2012/11/28

罪深さを知らせる@  教育・学校・教師


 日本の裁判で3人以上を殺して死刑にならなかった例はないと思います。もちろん1人の殺人で死刑になることもあります。ですから人を殺した人間は絶対に警察にしゃべりたくないし、3人以上殺したとなるとしゃべることはと死ぬことは一緒ですから、決して口を割りません。それが論理上の必定です。しかしそれにもかかわらず、実際には多くの殺人犯が犯罪を告白し、従容として死を受け入れます。それはなぜなのでしょう。

 時代劇で見るように動かぬ証拠を突きつけられ、切羽詰まって「御見それしやした・・・」と白状するわけではないでしょう。刑事訴訟法で黙秘権が認められているからには、都合が悪くなったら黙ればいいだけのことです。本当のことを事細かに話す必要はありません。

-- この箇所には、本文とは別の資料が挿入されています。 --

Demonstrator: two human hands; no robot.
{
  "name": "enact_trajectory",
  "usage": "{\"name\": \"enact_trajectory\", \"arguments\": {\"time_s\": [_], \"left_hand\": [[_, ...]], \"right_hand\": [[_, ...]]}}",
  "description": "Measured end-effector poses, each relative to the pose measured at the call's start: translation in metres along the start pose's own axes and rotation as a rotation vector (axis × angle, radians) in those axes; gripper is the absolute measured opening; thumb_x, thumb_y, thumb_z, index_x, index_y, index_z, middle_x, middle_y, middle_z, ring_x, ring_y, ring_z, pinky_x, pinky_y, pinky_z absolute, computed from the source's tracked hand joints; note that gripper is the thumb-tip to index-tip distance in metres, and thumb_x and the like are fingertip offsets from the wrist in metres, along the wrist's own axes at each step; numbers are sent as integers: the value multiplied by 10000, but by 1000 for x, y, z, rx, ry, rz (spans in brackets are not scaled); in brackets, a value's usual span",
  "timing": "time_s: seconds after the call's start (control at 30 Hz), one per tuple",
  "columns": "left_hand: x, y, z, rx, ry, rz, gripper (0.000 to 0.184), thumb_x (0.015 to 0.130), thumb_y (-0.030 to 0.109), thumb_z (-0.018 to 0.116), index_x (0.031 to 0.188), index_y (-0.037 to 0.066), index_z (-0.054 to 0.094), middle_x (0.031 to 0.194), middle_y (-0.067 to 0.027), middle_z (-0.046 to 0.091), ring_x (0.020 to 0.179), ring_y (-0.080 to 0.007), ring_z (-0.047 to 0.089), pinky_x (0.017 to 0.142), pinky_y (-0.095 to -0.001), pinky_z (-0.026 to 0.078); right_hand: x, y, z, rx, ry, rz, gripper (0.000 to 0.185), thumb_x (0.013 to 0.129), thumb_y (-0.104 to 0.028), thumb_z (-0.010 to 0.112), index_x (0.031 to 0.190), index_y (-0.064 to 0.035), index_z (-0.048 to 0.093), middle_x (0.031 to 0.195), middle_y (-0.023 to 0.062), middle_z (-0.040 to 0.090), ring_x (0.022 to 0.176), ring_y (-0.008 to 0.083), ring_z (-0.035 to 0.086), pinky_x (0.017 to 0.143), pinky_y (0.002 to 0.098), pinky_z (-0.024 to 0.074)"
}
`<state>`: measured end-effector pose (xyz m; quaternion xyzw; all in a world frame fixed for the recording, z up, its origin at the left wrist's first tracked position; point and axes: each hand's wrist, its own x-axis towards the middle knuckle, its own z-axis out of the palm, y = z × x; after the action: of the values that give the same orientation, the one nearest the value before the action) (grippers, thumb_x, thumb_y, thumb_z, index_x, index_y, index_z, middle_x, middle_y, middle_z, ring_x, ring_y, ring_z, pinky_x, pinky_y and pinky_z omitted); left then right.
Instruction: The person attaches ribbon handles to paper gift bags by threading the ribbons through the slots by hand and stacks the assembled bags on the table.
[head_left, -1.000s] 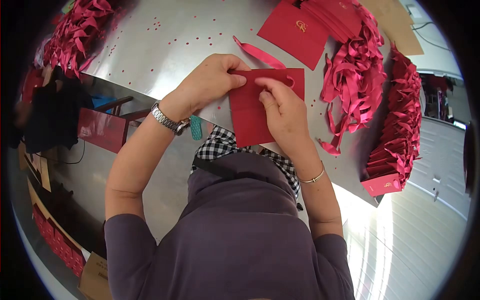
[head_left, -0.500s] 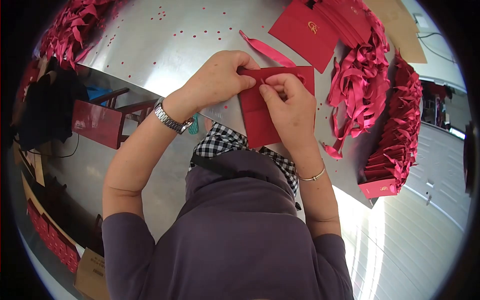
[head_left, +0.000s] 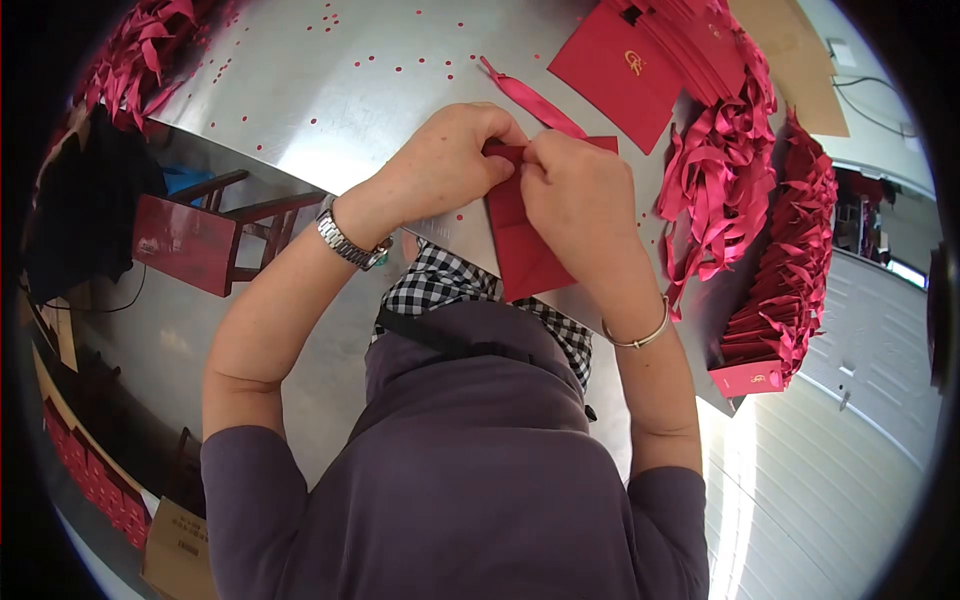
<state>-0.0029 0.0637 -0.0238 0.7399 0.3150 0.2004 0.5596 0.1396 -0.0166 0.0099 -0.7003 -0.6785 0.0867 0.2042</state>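
A red paper bag (head_left: pixel 528 250) lies flat at the metal table's near edge, its lower end jutting past the edge. My left hand (head_left: pixel 470 150) grips its upper left corner, thumb on the front and fingers behind. Close beside that thumb, my right hand (head_left: pixel 580 185) is closed in a pinch at the bag's top edge. Whatever those fingertips hold is hidden. A pink-red ribbon (head_left: pixel 530 100) stretches from behind the bag's top across the table.
More red bags with a gold emblem (head_left: pixel 620 75) lie at the upper right. Beside them are a heap of ribbons (head_left: pixel 715 190) and a row of ribboned bags (head_left: pixel 785 270). Small red dots are scattered on the table (head_left: pixel 300 80). A wooden stool (head_left: pixel 190 240) stands at left.
My right hand has moved slightly up and turned over, its fingertips now against my left thumb at the bag's top. The left hand keeps its hold on the bag.
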Motion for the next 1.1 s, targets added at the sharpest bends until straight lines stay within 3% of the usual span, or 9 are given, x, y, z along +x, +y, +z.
{"name": "enact_trajectory", "arguments": {"time_s": [0.1,0.27,0.3,0.33,0.47,0.7,0.77,0.9,1.1], "left_hand": [[2,-4,1,16,11,25,210,762,34,624,957,-40,651,911,-178,658,839,-279,648,768,-348,514],[1,-1,2,38,45,5,204,777,51,627,962,-28,657,908,-172,668,839,-281,651,759,-346,512],[1,3,1,3,26,-43,181,794,39,625,961,-26,646,875,-125,660,808,-209,623,740,-311,498],[1,6,0,-31,8,-91,158,812,28,622,960,-24,634,842,-78,651,776,-138,595,721,-276,484],[3,3,1,14,-5,-53,154,821,35,611,962,-25,631,836,-73,649,766,-128,579,713,-266,472],[2,1,2,-8,-6,-77,144,836,24,590,969,-14,631,839,-49,638,771,-109,568,713,-258,465],[1,0,2,-24,-9,-84,142,838,21,587,969,-12,632,842,-44,636,774,-104,566,714,-256,464],[1,1,0,-41,-20,-93,144,840,12,582,972,-4,635,849,-25,635,781,-85,562,716,-239,462],[1,-1,1,-136,-28,-66,195,842,-13,569,1024,1,639,894,-3,645,812,-69,562,739,-223,466]], "right_hand": [[1,-5,1,-216,-30,-141,84,779,-80,587,726,-15,579,663,157,621,636,345,634,579,449,498],[-7,2,4,82,79,8,71,792,-87,604,765,-21,604,693,157,638,646,338,637,591,431,504],[-12,4,4,82,80,8,71,792,-87,604,765,-21,604,693,157,638,646,338,637,591,431,504],[-16,6,4,144,86,64,69,797,-88,618,788,-20,619,708,150,650,648,318,645,596,408,507],[-23,8,4,386,67,268,82,808,-92,660,845,-19,652,742,129,677,653,240,666,608,334,512],[-25,12,9,470,110,252,100,809,-95,686,856,-12,654,728,115,674,635,189,651,607,298,505],[-24,12,9,483,93,269,87,819,-42,696,874,12,655,731,44,646,653,81,587,624,239,485],[-19,10,6,434,101,227,93,815,-51,697,868,14,658,739,49,650,645,86,586,619,245,483],[-9,12,5,389,77,174,79,795,-94,674,820,-21,657,667,108,655,570,188,622,559,308,482]]}}
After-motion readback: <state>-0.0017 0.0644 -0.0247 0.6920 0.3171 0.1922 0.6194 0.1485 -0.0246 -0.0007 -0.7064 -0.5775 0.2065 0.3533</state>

しかし権利があり、死と引き換えなのにもかかわらず、殺人者たちは易々と白状してしまう・・・そこにはやはり、悔悟と贖罪の気持ちがあるのです。そうとしか思えません。すべてを告白し身をきれいにして死に就こう、自分の罪を死をもって購おう、そういう意志があるのです。

 ではなぜそうした意志が生まれるのか。
 ここからは想像でしかないのですが、それはつまり、テレビドラマで見るような丁寧でねちっこい事実確認の中ら生まれてくるのだと思うのです。一通りの話を聞いてから刑事の言うあの一言です。
「よし分かった。それじゃあ最初からもう一度話してもらおうか」

 それは殺人者の言葉の中に矛盾を発見しようとする試みであると共に、追求者が犯罪全体のイメージを固めるための作業です。しかし同時に、しゃべる側にとっては事実を客体化する作業にもなってきます。

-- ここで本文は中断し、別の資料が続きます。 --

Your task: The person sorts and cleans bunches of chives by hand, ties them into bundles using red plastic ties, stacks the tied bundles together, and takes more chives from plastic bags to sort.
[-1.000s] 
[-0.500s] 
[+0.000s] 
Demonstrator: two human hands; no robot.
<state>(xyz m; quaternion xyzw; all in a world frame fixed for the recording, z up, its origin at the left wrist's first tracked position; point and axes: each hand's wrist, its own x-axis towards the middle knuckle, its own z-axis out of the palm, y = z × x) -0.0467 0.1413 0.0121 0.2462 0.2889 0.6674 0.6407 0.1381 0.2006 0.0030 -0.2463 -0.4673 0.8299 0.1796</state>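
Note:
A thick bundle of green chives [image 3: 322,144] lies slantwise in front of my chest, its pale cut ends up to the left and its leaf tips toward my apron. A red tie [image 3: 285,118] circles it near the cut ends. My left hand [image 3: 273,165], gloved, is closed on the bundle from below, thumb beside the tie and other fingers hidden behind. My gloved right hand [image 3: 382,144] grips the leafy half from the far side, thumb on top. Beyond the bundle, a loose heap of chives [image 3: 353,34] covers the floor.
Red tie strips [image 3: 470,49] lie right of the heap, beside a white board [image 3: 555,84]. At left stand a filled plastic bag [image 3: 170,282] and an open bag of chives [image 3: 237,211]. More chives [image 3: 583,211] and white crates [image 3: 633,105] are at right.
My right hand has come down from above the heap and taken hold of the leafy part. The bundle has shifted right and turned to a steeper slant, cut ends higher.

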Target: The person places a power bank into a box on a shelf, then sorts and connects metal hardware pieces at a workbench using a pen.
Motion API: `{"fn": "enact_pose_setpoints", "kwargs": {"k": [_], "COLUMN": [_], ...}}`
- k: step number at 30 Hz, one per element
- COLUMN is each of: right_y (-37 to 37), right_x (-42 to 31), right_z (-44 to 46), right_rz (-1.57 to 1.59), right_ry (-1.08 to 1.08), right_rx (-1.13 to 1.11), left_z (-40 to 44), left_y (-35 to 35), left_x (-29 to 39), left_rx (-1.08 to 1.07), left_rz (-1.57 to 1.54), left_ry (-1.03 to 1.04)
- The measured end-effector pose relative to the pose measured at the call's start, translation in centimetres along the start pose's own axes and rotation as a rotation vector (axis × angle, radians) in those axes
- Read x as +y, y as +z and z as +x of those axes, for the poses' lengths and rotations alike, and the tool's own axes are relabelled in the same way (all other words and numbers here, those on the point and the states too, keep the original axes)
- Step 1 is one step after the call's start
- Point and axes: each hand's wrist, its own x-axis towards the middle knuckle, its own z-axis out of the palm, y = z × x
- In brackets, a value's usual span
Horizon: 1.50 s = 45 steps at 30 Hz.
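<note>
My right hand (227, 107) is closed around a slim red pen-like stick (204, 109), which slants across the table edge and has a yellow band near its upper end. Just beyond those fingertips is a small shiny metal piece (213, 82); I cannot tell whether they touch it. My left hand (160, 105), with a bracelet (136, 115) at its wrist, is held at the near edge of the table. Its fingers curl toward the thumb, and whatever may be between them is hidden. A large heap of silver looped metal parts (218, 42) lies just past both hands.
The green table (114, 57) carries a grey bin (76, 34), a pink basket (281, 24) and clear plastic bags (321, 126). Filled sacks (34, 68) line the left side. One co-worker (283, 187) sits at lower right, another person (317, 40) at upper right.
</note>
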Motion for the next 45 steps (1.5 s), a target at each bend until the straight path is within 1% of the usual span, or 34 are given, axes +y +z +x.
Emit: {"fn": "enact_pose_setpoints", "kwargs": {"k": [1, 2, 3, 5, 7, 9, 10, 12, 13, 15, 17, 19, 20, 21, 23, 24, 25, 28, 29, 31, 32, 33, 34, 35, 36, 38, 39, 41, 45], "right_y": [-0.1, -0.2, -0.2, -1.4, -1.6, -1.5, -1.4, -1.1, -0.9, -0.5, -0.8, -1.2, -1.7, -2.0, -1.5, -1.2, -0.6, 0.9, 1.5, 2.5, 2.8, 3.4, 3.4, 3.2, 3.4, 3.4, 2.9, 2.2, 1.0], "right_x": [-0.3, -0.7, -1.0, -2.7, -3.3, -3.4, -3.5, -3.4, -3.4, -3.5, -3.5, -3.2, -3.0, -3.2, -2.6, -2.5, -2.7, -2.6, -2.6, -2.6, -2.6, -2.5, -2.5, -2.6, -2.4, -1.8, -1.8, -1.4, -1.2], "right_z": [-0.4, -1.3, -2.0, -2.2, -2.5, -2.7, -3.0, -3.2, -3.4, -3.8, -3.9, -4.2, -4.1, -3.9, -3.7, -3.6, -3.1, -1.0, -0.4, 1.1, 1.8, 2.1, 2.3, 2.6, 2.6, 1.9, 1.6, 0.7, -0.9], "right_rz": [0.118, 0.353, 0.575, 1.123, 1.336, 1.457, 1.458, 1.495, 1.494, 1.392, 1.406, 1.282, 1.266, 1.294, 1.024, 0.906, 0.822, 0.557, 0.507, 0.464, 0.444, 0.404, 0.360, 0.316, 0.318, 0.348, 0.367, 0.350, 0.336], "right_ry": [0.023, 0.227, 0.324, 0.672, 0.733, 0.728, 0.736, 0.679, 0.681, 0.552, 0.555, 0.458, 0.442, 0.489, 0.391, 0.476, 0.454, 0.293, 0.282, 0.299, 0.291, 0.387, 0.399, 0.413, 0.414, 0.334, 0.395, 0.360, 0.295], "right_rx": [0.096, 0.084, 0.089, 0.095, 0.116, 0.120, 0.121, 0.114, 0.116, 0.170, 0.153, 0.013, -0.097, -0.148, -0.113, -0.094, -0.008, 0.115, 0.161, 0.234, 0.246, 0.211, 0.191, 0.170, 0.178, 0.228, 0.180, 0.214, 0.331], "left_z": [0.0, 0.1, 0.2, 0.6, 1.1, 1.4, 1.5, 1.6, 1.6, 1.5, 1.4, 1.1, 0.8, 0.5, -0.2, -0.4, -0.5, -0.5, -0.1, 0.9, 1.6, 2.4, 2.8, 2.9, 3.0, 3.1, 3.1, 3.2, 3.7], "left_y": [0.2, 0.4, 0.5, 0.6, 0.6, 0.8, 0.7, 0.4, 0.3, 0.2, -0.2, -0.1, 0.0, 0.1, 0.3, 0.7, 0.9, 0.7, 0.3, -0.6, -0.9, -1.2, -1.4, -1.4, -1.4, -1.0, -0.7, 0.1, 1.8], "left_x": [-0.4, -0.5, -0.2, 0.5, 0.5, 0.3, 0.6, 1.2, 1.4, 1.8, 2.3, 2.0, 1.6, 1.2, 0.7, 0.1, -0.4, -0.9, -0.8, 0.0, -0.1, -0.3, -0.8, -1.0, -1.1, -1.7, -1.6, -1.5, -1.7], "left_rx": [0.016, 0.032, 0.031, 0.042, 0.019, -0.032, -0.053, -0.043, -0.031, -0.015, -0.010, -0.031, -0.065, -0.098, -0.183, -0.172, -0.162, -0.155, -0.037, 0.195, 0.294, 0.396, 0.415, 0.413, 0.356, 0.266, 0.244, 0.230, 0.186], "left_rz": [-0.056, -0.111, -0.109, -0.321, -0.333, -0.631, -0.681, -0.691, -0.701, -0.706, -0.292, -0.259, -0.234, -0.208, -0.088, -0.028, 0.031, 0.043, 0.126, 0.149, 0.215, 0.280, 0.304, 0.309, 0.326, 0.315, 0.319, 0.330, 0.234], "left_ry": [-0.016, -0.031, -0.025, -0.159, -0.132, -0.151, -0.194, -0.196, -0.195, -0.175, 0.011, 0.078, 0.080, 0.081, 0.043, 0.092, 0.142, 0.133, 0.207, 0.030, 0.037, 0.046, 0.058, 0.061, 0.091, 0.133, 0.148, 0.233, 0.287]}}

 あの日あの時あの時間に自分は何をしていたのか。何を考えどんな理念にしたがい、何をどう動かし、どのようにしようとしたか。相手の言葉をどう聞き取ったか、それに対して何を感じたか・・・そうしたことを他人である刑事たちに知らせるためには、どうしても一旦自分を切り離し、誰か別の人間の目になって見つめ返し、説明する必要が生まれます。過去の自分の言動ですから、今の自分が説明しようとするとどうしてもそうなります。

“他人である自分”は、“犯罪を行っている最中の自分”とは異なります。“犯罪を行っている最中の自分”が持っていた怒りや苦しみ、「金がなかったから仕方ない」とか「相手が悪いからしょうがない」といった山ほどの言い訳や正当化も、“他人である自分”は共有できません。

 そうなると“殺されつつある被害者”の痛みや切なさ、その人が持っていた家族や友人関係、殺されなければ確実にあったその人の未来・・・そうしたものが一気に見えてくるのです。怒り震えていた時、思いつめていた時には見えなかったものがすべて見えます。そしてつい今しがたまであれほどたくさん持っていたはずの正当化の論理が一斉に崩れ、自分の犯した犯罪の罪深さがどっと押し寄せる・・・殺人者の告白の場面で起こっているのはそういうことだと思うのです。

 そうでなければあんなふうにしゃべるわけはないのです。